Instructions for the task
Give again, exactly as written, each line of the material below starting at the line that contains "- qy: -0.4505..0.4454" and ending at the line that contains "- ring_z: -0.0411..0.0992". Both ends count, and no other line does.

BEGIN

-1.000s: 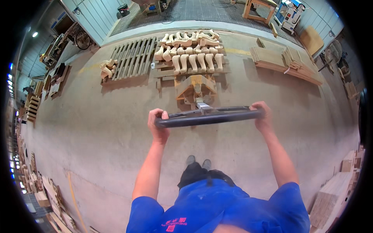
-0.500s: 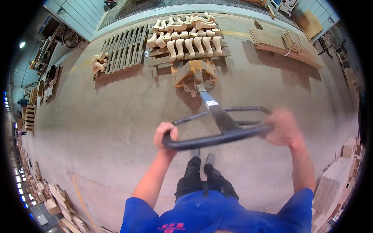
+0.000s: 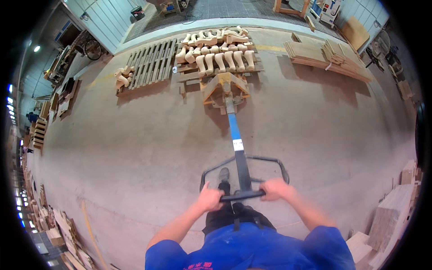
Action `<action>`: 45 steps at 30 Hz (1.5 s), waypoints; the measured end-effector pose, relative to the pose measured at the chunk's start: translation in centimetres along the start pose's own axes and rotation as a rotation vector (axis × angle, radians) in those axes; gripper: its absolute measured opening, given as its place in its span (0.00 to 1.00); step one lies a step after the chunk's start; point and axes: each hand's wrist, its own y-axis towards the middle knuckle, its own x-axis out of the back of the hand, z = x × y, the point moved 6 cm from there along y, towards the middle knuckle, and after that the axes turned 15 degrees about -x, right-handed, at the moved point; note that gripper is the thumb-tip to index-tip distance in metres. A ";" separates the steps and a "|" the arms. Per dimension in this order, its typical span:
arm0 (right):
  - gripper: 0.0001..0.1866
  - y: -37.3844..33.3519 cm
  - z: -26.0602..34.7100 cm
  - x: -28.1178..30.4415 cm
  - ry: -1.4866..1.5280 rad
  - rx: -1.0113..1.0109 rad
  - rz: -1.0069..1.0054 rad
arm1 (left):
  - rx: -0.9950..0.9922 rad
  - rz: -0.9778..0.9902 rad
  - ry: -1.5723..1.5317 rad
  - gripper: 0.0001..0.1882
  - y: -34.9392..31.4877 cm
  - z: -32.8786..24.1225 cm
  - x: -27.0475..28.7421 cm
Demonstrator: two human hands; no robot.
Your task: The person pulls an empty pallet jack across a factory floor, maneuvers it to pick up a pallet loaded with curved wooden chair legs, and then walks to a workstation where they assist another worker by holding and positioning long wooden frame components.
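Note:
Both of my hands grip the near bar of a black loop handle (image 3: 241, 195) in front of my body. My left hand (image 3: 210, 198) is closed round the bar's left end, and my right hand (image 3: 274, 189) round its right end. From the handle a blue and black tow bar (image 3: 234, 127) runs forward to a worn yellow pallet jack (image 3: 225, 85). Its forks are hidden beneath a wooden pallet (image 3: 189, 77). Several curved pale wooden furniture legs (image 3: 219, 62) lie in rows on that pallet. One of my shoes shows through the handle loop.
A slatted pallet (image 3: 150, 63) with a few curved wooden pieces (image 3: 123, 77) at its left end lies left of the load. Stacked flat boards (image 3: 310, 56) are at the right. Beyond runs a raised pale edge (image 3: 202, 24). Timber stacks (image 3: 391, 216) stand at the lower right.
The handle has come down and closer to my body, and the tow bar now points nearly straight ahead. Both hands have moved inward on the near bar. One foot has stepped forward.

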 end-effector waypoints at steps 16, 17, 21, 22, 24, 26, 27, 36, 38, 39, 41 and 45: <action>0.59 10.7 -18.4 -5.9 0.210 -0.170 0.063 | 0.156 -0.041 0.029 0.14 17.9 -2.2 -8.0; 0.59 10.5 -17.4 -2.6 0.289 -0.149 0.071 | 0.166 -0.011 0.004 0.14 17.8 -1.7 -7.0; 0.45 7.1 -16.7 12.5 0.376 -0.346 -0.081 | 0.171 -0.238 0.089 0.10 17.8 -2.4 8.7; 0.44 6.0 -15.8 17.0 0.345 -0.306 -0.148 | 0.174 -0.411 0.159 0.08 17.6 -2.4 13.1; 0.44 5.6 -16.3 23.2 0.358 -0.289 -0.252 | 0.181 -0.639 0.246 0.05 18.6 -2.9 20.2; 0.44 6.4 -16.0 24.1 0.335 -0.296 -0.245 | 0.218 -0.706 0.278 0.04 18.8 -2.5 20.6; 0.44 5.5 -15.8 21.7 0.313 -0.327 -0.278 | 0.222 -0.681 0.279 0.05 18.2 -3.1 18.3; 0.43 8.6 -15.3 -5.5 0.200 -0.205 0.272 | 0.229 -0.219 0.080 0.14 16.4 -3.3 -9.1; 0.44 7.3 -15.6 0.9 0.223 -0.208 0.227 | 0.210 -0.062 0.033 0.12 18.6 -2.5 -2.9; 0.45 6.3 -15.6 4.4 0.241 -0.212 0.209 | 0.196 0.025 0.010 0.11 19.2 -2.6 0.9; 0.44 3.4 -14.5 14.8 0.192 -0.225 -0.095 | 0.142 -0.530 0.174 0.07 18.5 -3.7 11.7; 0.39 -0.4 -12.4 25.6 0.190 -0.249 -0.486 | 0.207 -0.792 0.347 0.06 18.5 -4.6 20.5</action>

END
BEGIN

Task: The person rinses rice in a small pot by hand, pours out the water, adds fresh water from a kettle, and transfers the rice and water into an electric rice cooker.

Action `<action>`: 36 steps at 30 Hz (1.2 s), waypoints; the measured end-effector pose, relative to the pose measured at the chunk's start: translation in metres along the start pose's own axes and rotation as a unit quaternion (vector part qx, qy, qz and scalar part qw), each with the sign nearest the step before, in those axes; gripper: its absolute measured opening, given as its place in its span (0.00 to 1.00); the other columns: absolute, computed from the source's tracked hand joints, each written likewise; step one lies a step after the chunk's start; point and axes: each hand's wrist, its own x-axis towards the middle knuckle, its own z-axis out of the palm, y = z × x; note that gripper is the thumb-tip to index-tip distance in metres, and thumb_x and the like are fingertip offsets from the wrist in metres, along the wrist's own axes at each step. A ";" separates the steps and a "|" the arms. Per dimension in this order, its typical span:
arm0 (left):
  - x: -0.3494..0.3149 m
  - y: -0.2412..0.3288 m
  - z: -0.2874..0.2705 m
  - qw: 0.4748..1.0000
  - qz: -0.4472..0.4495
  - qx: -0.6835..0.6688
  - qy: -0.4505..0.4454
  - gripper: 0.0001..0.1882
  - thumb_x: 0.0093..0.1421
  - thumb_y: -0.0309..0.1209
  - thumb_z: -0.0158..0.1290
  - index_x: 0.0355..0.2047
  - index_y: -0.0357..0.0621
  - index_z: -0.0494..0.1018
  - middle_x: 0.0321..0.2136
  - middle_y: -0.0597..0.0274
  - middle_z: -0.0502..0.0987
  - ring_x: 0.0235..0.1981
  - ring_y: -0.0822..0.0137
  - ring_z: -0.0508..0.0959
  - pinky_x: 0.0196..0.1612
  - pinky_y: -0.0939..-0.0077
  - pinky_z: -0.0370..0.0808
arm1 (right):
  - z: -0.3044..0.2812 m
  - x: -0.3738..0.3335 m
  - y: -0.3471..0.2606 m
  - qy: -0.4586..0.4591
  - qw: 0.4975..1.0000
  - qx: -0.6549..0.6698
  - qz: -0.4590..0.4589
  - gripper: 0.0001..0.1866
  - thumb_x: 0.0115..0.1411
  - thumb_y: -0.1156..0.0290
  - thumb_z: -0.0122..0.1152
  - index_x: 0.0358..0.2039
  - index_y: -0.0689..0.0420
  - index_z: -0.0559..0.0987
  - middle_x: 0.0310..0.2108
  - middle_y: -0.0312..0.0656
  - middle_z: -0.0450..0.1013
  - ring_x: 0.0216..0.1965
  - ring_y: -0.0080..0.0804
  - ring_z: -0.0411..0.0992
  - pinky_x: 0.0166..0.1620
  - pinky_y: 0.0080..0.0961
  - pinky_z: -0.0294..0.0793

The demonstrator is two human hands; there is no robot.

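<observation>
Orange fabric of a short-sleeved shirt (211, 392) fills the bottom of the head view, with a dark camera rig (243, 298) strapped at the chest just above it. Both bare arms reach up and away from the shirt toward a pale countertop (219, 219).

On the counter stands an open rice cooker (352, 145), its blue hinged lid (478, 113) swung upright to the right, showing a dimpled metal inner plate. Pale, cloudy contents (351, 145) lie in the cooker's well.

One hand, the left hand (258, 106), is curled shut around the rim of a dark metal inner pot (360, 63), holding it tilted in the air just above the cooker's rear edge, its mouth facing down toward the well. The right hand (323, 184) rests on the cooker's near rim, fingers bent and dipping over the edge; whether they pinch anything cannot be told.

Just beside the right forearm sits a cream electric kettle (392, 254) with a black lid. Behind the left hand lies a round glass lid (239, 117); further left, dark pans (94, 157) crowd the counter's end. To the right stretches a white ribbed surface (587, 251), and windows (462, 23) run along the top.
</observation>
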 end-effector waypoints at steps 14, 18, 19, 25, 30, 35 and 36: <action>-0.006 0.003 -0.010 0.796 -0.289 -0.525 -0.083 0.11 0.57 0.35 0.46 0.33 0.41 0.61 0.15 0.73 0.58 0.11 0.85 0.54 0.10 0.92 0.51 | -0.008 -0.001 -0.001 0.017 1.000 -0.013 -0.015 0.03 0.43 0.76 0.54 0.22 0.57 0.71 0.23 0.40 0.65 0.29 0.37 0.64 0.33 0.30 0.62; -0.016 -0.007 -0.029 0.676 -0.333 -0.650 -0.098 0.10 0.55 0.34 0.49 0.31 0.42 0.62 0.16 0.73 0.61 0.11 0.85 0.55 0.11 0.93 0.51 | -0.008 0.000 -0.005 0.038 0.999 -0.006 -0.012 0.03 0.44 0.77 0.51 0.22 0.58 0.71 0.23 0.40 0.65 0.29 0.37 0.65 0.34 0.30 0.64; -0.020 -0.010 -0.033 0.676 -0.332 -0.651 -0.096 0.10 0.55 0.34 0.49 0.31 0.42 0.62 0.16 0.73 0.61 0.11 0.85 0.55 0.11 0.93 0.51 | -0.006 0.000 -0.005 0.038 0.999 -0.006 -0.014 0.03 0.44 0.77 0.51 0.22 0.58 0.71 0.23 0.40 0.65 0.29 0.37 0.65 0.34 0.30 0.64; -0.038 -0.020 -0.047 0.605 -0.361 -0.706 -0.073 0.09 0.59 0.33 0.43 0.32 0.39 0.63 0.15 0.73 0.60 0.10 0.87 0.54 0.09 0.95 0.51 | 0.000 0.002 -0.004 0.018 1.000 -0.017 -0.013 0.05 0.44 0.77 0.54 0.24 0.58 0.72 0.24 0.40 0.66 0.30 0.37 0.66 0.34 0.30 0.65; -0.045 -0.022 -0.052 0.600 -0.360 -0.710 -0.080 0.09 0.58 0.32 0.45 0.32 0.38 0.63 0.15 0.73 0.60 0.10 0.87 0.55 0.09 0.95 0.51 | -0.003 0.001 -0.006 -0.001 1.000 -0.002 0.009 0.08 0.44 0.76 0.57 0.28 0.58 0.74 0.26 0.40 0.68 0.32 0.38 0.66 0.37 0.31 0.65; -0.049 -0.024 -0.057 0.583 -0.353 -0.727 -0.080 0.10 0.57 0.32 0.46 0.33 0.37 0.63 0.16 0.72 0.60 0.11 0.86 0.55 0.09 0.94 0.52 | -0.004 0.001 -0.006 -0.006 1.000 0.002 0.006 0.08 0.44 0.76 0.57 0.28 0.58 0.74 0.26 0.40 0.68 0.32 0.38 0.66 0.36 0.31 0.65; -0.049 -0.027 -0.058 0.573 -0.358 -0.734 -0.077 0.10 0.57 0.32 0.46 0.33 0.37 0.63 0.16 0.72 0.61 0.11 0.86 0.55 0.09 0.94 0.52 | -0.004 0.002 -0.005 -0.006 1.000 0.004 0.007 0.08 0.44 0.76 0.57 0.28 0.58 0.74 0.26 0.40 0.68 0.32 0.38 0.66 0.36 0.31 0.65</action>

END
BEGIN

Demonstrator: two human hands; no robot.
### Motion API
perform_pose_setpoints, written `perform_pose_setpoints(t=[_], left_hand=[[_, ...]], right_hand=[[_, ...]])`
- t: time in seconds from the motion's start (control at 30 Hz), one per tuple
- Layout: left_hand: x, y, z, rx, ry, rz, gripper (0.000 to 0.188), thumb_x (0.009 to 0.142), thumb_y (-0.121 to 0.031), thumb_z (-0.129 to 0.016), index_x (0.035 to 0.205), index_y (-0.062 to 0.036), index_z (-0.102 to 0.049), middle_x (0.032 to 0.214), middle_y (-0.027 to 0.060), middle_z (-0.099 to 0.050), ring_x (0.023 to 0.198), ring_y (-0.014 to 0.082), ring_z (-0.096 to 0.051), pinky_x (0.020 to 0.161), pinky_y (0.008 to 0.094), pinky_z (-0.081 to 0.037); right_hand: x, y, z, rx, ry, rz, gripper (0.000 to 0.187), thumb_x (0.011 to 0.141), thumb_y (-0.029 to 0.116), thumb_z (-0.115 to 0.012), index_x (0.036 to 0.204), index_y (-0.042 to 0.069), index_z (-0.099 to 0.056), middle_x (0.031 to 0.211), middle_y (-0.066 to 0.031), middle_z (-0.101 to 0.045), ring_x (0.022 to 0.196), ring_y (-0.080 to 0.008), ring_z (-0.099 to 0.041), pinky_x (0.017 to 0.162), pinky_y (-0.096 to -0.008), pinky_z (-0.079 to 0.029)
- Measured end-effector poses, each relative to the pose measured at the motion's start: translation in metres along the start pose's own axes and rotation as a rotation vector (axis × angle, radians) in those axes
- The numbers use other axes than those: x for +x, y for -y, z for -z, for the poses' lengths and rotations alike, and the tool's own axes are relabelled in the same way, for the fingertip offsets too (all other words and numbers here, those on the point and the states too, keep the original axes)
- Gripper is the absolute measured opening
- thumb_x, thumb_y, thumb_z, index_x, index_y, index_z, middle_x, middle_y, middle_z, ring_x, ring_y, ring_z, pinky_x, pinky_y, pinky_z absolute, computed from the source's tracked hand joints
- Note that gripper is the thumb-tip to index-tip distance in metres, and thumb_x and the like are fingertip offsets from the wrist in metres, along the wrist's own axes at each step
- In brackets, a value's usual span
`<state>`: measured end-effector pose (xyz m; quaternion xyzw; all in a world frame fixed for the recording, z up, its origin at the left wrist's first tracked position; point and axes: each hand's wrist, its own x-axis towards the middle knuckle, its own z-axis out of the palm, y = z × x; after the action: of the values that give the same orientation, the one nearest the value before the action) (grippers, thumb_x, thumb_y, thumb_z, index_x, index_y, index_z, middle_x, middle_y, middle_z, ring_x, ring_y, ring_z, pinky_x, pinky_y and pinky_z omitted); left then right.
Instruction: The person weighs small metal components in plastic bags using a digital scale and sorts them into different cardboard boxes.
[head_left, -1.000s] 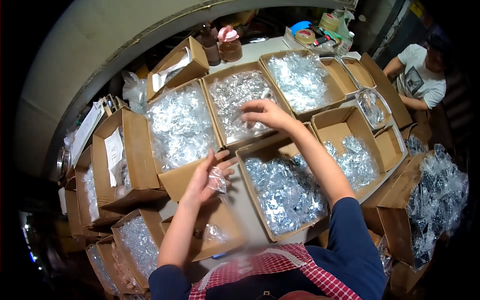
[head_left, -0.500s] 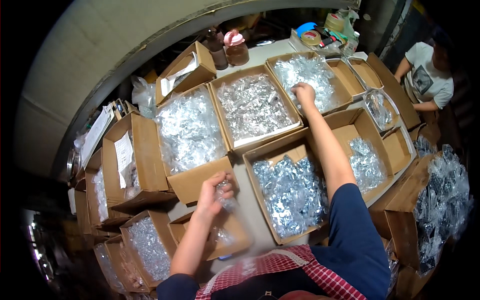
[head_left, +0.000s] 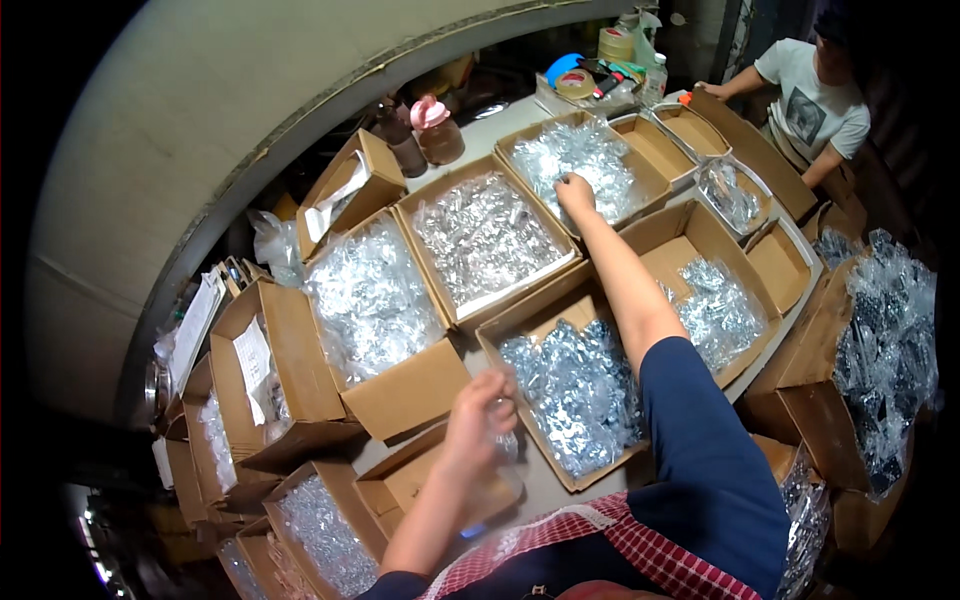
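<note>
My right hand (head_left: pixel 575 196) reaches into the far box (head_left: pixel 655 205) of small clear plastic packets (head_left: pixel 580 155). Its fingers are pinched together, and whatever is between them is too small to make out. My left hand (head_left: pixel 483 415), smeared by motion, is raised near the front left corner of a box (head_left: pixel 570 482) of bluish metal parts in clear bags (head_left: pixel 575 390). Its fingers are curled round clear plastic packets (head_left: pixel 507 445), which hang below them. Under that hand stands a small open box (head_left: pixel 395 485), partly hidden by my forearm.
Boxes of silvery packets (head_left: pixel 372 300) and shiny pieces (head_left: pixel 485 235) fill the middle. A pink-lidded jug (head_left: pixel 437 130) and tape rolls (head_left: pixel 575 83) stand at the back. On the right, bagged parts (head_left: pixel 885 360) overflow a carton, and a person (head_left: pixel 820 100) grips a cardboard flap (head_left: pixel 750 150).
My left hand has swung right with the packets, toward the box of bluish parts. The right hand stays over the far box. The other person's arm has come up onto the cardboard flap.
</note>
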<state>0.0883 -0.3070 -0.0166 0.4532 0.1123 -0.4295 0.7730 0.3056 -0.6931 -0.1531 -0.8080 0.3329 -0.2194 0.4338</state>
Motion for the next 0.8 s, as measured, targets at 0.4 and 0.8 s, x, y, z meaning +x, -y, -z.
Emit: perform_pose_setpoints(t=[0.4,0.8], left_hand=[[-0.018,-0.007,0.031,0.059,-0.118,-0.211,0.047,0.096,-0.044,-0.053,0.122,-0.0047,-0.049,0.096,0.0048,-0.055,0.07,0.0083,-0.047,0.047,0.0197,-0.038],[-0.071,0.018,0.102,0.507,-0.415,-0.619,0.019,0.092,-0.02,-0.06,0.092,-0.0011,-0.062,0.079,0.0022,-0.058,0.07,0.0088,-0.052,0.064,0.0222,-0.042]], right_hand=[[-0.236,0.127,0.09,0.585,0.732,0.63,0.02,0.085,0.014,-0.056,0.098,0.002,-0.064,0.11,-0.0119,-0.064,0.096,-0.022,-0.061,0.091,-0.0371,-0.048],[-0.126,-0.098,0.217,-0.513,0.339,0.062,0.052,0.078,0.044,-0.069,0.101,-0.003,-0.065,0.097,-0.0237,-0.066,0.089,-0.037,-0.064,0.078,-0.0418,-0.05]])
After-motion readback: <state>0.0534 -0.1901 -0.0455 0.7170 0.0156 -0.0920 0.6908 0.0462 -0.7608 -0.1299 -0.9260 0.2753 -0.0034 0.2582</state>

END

Reply to the task
  - qy: -0.4505..0.4454
  - gripper: 0.0001..0.1882
  - thumb_x: 0.0093..0.1421
  - thumb_y: -0.0309..0.1209
  - thumb_z: -0.0158..0.1290
  - index_x: 0.0355..0.2047
  - index_y: -0.0357..0.0621
  - index_z: -0.0494..0.1018
  - middle_x: 0.0321..0.2136
  - middle_y: -0.0597..0.0274
  - middle_z: -0.0502..0.0987
  - ring_x: 0.0235..0.1981
  - ring_y: -0.0822..0.0137
  - ring_z: -0.0508..0.0959
  - pinky_x: 0.0196..0.1612
  - pinky_y: -0.0939..-0.0077
  - pinky_z: -0.0370..0.0808
arm1 (right):
  - z: -0.3044..0.2812 m
  - x: -0.3738..0.3335 m
  - y: -0.3471..0.2606 m
  - qy: -0.4586..0.4591
  - qw: 0.4975..1.0000
  - qx: -0.6549..0.6698
  - qz: -0.4590..0.4589
  - gripper: 0.0001..0.1866
  - thumb_x: 0.0115..0.1411
  - thumb_y: -0.1156..0.0290
  - thumb_z: -0.0122..0.1152
  - index_x: 0.0358..0.2039
  - index_y: -0.0689..0.0420
  - index_z: -0.0559..0.0987
  - middle_x: 0.0310..0.2108
  - middle_y: -0.0312..0.0656
  - middle_z: -0.0450..0.1013
  - ring_x: 0.0216..0.1965
  - ring_y: -0.0080..0.0804
  - ring_z: -0.0411..0.0992

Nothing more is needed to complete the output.